Laat ik besluiten met een anekdote uit mijn pubertijd; Zoals veel opgroeiende jongeren in die tijd, kreeg ik er op een gegeven moment een hekel aan, om naar de kerk te gaan en ik probeerde daar dan onderuit te komen. Maar mijn moeder sprak me met niet mis te verstane woorden aan; (en dat moet even in het Brabants) “Jonge” zei ze, “zo lang gij hier mi ons aan tafel mee eet, gaode gij ook mee naor de kerk”. Ik hóórde toen; “Zolang ik hier de baas ben…..” Maar dat zei ze niet…ze zei…”zo lang jij hier met ons mee eet...” Want voor mijn moeder waren eten en bidden van één en hetzelfde belang.
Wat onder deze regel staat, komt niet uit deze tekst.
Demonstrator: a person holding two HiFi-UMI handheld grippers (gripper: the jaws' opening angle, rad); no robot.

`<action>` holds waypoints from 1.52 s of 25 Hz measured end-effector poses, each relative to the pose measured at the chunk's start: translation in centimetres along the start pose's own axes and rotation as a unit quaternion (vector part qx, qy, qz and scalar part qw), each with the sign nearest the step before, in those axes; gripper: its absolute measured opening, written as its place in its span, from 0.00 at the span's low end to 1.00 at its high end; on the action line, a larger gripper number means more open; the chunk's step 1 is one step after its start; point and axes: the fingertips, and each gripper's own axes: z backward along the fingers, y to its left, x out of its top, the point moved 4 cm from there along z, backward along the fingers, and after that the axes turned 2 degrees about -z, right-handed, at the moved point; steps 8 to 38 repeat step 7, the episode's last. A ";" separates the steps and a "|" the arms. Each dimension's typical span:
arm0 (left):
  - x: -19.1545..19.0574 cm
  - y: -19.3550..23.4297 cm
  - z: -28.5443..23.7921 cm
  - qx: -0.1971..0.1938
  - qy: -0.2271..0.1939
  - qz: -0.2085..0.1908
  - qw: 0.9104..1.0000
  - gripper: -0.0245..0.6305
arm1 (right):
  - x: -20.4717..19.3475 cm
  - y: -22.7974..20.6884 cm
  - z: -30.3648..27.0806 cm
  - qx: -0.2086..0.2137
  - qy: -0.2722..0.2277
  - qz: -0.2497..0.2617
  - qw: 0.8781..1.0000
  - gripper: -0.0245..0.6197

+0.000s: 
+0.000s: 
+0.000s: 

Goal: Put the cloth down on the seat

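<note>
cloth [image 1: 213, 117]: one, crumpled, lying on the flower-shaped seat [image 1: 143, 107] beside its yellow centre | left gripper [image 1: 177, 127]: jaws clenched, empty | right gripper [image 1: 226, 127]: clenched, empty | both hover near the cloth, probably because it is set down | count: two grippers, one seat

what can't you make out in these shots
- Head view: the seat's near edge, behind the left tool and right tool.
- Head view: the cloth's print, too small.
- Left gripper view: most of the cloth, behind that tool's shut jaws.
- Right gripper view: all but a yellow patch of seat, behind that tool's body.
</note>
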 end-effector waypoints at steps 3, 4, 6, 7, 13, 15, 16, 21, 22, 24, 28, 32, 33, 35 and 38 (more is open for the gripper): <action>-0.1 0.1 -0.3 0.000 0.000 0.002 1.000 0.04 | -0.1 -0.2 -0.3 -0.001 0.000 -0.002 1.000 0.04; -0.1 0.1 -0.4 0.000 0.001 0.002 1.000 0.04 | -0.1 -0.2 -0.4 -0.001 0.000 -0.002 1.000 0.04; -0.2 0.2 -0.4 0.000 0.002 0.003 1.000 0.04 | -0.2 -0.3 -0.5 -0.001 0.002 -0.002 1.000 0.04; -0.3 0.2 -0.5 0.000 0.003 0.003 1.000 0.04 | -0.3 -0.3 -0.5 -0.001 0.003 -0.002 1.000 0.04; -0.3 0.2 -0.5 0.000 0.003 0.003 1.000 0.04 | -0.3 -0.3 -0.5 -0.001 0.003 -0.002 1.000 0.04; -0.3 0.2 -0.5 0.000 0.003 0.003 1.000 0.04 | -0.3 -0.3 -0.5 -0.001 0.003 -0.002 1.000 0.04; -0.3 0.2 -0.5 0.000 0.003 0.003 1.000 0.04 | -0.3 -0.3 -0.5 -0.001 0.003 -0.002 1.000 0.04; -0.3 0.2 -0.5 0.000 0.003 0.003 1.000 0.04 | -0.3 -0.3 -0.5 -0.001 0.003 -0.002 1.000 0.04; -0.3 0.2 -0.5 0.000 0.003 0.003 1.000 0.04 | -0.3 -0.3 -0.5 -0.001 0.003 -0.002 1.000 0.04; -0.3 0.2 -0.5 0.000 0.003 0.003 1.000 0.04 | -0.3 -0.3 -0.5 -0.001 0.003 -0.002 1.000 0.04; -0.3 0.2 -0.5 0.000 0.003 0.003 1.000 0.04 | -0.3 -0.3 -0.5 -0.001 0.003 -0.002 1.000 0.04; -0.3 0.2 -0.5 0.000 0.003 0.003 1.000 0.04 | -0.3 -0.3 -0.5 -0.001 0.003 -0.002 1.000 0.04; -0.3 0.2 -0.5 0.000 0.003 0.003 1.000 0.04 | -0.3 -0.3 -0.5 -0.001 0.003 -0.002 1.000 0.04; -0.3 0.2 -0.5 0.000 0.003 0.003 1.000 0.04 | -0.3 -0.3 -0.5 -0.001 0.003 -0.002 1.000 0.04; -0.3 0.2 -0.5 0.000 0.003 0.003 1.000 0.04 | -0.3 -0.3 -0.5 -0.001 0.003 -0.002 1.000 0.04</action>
Samen eten, zoals dat nodig is voor het tijdelijke leven hier op aarde èn samen dat Brood eten, van eeuwig leven, wat ook betekent; “leren vertrouwen op God”. Mogen wij dóór het levende brood dat wij steeds weer ontvangen, groeien in het vertrouwen dat God ons draagt, dóór dit tijdelijke náár het eeuwige. Amen.